▸ **Work required**
Count the lines of data below that include "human". Provide only the number.
------ Source data ------
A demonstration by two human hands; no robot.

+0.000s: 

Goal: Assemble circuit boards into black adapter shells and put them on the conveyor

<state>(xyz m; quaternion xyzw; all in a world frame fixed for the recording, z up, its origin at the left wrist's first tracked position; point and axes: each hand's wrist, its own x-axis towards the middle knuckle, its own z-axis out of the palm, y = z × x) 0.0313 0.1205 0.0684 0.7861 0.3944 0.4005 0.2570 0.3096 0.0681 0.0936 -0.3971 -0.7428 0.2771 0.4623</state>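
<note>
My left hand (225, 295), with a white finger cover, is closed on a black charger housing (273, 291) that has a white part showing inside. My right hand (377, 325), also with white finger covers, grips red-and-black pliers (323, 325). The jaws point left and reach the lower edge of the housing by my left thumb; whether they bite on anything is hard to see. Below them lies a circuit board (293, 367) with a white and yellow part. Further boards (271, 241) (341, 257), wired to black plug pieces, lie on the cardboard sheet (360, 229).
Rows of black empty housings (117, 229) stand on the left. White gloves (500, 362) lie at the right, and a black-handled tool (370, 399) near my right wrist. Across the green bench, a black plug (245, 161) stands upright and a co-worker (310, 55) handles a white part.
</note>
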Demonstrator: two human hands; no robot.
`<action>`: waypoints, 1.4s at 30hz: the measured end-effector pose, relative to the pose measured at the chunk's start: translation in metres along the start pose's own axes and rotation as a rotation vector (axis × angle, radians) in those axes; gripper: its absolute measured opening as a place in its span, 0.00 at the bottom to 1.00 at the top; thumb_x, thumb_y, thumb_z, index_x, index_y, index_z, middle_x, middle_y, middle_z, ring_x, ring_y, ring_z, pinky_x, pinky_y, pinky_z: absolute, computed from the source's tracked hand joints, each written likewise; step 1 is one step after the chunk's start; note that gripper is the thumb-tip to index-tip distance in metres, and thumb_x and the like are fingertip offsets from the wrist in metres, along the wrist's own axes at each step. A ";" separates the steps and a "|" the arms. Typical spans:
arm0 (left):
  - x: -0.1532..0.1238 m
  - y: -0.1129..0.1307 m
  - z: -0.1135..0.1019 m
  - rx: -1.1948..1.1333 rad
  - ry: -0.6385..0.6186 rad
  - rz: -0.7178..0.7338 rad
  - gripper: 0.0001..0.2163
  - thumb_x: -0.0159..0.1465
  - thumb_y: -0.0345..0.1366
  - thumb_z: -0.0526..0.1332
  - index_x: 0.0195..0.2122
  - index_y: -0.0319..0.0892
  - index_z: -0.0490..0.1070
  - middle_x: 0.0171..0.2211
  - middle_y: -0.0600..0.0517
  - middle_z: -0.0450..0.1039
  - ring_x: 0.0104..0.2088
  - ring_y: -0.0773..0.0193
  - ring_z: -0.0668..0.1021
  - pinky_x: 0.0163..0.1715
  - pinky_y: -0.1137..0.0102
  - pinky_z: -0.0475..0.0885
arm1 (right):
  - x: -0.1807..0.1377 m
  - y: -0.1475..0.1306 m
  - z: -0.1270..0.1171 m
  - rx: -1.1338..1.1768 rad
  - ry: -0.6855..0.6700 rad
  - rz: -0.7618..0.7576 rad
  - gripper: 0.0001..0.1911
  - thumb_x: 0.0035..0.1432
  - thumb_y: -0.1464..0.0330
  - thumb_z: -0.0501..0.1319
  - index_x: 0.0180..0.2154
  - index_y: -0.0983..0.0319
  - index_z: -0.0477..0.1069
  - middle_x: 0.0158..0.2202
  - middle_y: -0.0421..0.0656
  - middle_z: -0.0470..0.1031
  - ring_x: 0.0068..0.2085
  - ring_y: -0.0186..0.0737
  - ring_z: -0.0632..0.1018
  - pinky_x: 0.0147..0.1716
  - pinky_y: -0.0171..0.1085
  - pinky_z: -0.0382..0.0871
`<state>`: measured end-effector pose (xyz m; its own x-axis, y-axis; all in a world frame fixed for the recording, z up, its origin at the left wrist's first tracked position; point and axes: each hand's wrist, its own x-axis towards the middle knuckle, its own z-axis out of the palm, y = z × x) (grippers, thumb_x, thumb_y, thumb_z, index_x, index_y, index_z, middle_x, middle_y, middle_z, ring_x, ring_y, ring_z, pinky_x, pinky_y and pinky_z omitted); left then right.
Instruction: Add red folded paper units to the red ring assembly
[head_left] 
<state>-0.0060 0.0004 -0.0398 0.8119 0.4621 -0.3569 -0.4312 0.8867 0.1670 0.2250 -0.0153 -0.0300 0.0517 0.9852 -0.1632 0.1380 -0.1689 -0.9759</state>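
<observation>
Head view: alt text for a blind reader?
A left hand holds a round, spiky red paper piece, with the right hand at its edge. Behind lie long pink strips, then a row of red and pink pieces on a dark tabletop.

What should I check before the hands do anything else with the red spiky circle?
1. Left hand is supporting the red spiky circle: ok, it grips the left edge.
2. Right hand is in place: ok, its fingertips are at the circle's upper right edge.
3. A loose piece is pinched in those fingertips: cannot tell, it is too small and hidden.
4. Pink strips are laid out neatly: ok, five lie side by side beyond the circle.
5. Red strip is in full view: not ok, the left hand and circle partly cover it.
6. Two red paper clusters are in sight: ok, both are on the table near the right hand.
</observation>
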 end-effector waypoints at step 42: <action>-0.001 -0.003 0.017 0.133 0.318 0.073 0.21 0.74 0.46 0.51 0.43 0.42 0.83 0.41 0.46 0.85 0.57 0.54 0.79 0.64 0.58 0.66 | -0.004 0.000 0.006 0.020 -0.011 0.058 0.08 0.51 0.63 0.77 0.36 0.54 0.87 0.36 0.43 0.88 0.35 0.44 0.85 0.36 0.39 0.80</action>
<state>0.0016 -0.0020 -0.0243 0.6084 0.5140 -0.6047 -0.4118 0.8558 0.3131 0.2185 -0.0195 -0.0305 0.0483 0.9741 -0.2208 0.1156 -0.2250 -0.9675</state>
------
▸ **Solution for this exercise**
2